-- What you need to do --
Your answer must restate the listing below word for word and contain no images.

-- Source data --
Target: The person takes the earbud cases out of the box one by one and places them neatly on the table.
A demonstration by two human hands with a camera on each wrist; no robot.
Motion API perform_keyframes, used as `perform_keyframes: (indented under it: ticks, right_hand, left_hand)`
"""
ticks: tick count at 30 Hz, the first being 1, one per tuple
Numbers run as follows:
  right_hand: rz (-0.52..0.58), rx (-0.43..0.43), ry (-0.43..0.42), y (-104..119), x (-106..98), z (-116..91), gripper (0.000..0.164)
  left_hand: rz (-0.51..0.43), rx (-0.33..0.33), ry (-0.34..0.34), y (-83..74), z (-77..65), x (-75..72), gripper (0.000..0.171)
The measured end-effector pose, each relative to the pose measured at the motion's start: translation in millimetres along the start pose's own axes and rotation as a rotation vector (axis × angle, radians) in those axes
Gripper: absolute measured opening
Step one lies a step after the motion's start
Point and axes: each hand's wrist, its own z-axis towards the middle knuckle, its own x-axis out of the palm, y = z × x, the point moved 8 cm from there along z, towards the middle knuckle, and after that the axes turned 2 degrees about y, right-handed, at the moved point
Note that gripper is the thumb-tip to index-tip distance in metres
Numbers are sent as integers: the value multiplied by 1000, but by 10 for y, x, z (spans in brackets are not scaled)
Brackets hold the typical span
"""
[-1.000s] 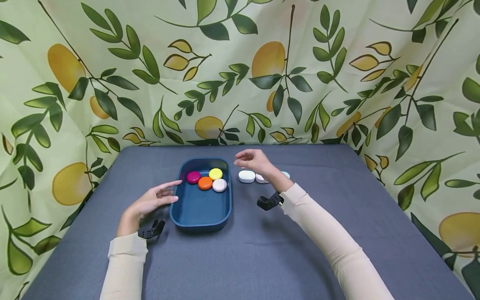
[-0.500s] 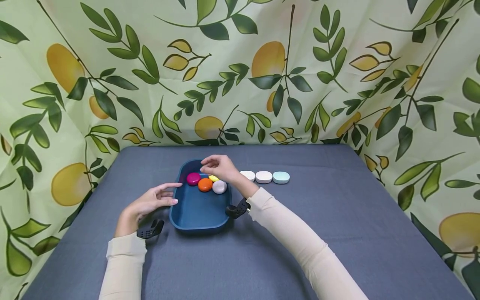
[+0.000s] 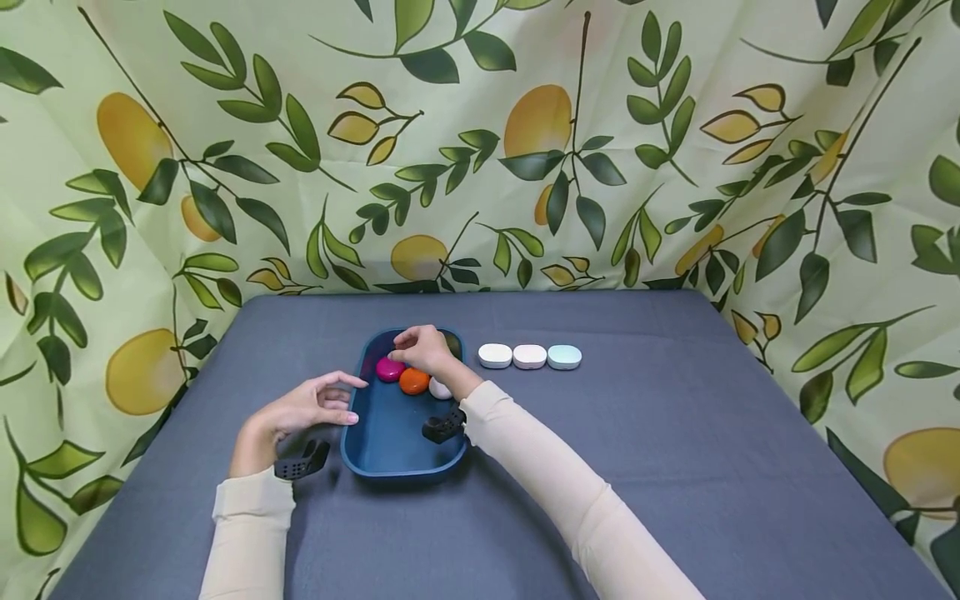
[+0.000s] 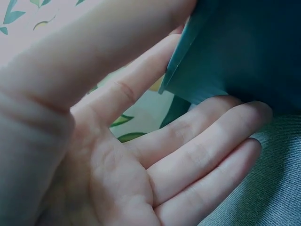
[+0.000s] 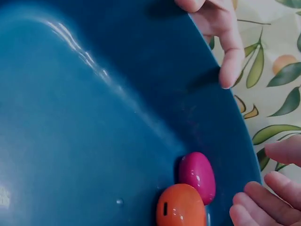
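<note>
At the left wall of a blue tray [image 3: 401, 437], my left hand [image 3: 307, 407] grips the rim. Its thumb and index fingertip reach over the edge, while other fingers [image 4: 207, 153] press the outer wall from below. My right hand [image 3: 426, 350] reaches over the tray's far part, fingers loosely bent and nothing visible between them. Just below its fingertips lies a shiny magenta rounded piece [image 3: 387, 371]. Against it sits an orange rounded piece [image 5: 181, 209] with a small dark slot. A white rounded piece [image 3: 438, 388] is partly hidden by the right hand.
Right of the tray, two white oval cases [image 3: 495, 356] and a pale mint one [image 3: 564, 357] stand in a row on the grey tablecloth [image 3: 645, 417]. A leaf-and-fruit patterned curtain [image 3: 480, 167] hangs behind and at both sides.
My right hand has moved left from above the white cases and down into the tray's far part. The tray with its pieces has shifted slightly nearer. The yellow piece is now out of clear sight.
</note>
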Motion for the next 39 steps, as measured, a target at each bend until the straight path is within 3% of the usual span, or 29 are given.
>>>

-- Completed exercise --
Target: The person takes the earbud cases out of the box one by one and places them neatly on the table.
A demonstration by two human hands with a camera on each wrist; no robot.
Motion API perform_keyframes, used as `perform_keyframes: (indented under it: ticks, right_hand, left_hand)`
"""
ticks: tick count at 30 Hz, the first being 1, one per tuple
Numbers run as follows:
  right_hand: rz (-0.52..0.58), rx (-0.43..0.43), ry (-0.43..0.42), y (-104..119), x (-106..98), z (-116..91), gripper (0.000..0.164)
  left_hand: rz (-0.51..0.43), rx (-0.33..0.33), ry (-0.34..0.34), y (-83..74), z (-77..65), x (-75..72), gripper (0.000..0.171)
The measured end-effector pose, each relative to the pose measured at the motion's start: translation in millimetres along the start pose's own axes and rotation as a rotation vector (axis × angle, radians) in those axes
Gripper: absolute measured opening
Step one lies a step after the motion's start
Point and axes: each hand's wrist, its own z-axis towards the middle knuckle, its own x-axis out of the palm, y = z × x, the point moved 8 cm from there along z, towards the middle knuckle, and after that the axes turned 2 degrees about y, right-handed, at the moved point
Note that gripper is the thumb-tip to index-tip distance in metres
Numbers are sent as integers: the value multiplied by 1000, but by 10 for y, x, z (spans in brackets are not scaled)
Brackets hold the typical span
"""
[-1.000s] 
[-0.500s] 
[+0.000s] 
[+0.000s] 
[+0.000s] 
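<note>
At the left wall of a blue tray [image 3: 401, 437], my left hand [image 3: 307, 407] grips the rim. Its thumb and index fingertip reach over the edge, while other fingers [image 4: 207, 153] press the outer wall from below. My right hand [image 3: 426, 350] reaches over the tray's far part, fingers loosely bent and nothing visible between them. Just below its fingertips lies a shiny magenta rounded piece [image 3: 387, 371]. Against it sits an orange rounded piece [image 5: 181, 209] with a small dark slot. A white rounded piece [image 3: 438, 388] is partly hidden by the right hand.
Right of the tray, two white oval cases [image 3: 495, 356] and a pale mint one [image 3: 564, 357] stand in a row on the grey tablecloth [image 3: 645, 417]. A leaf-and-fruit patterned curtain [image 3: 480, 167] hangs behind and at both sides.
My right hand has moved left from above the white cases and down into the tray's far part. The tray with its pieces has shifted slightly nearer. The yellow piece is now out of clear sight.
</note>
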Motion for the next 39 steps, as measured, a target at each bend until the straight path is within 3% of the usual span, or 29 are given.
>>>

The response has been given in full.